That being said this was a fantastic I have never had mathematics of the fretboard detailed so well...
You've got no idea how happy I'm am to have found your channel! I'm both a math and music nerd lol, this was like eating fries with ice cream, the perfect pair. Thanks a lot!
Grateful for creating and for sharing this. Amazing how maths and music can be taught in one shot. Thank you for the idea and for the time you spent to make it available.
fascinating way to think about the fretboard, thank you for opening my eyes to this!
I'm glad it helps!
Most interesting. And clearly explained. Thank you. I expect to be studying this for a while. There's a lot of info in these patterns! Thank you for organizing this body of work. Cheers, Dk
Very well explained. I will try to use the method. After 35 years of struggling with tin ear this will improve my right hand dramatically.

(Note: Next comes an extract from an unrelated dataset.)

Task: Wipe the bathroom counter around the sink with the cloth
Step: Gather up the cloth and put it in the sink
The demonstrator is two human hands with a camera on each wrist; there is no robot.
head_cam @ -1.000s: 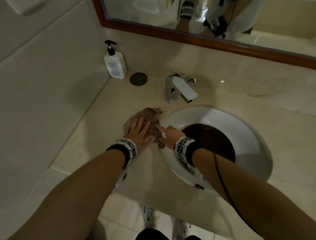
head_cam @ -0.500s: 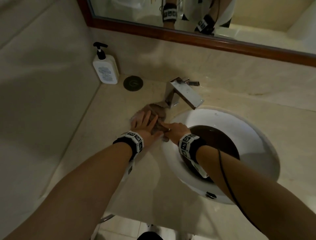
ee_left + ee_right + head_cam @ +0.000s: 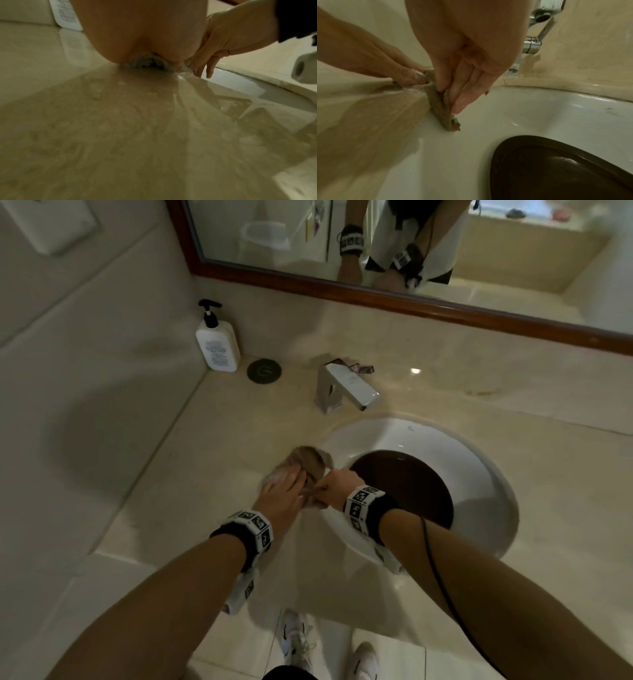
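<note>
At the left edge of the sink (image 3: 479,474), a brownish cloth (image 3: 310,462) lies bunched on the beige counter (image 3: 191,474), with one end draped over the rim and hanging down the white inner wall of the sink. The left hand (image 3: 282,494) lies flat on top of the cloth, fingers straight and close together, pressing it onto the counter just beside the rim. The right hand (image 3: 337,484) sits right next to it, over the rim; in the right wrist view its fingers (image 3: 462,86) point downward and press the hanging end of the cloth, the thumb on the other side of the fold so the fabric is pinched between them. The counter on the near side of the cloth shows wet streaks. A chrome tap (image 3: 346,386) stands behind the sink, and farther left of it, by the wall, are a round metal cover (image 3: 264,370) set into the counter and a white pump bottle (image 3: 216,344). A dark bowl-shaped area (image 3: 407,484) fills the bottom of the sink. A wood-framed mirror (image 3: 411,299) runs along the wall behind the sink.
</note>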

10:02 ... “You will remember nothing!”
;) ... intriguing presentation,thanks mucho
My engineer mind LOVES this! After years of playing, last year I stumbled onto seeing the circle of 4ths or 5ths going across the strings at a given fret, and suddenly could know where the notes were within a key, relative to the root. Your observations gave me more insight into the repeating nature of the patterns for all the notes in a key... and merging that with my knowledge of the CAGED patterns... the light bulb is flickering on... THANK YOU!
How long you been playing??
This is a fantastic explanation of the guitar fretboard, note relationships and music theory in general. Truly mind blowing and helpful! Thanks Mike!

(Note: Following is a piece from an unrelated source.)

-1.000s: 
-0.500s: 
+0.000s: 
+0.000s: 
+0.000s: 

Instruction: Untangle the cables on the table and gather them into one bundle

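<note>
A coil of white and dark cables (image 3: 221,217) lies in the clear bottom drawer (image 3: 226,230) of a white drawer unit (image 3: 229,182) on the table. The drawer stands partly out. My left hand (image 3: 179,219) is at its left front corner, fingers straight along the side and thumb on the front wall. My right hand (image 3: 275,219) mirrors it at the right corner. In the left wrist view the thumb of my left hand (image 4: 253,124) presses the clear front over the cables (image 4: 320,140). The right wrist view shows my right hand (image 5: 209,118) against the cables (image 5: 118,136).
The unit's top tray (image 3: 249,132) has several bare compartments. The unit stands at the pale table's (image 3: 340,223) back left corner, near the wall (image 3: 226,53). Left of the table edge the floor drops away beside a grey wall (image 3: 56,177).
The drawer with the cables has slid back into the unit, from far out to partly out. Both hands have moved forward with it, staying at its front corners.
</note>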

This is so well made and explained. Just wow!
Very cool man! Keep the vids coming🤘
This was such a great video! I'm taking a geometry of music course this semester and I will be sure to try to learn more about this in class!
Very good material, your introduction of n-dimensional topology as applied to the guitar and music in general is new to me, and fascinating.
Since I'm a former data guy the fretboard has looked like a matrix/vector to me for a long time. A song looks like the (usually) cyclical audible expression of a series of vector transformations over/through a period of time. And the series for a given instrument and piece of music can be (and usually is) stacked and synced with the series - the musical "parts" - of others, to produce more complex performances.
Bla bla. Linear algebra. Why this all works this way, and why music can engender psychological states in human listeners, beats me. Neato.
Now you have me thinking about n-dimensional toroidal vectors and transformations along the time dimension. Hmm. Thank you, Mike.
I’m tone deaf AND color blind… I wanted to learn guitar. I feel a little discouraged right now
My mind is blown now
This video was nuts man
You gave me the mechanical breakdown of the guitar neck by the numbers
Wow that really makes things clear !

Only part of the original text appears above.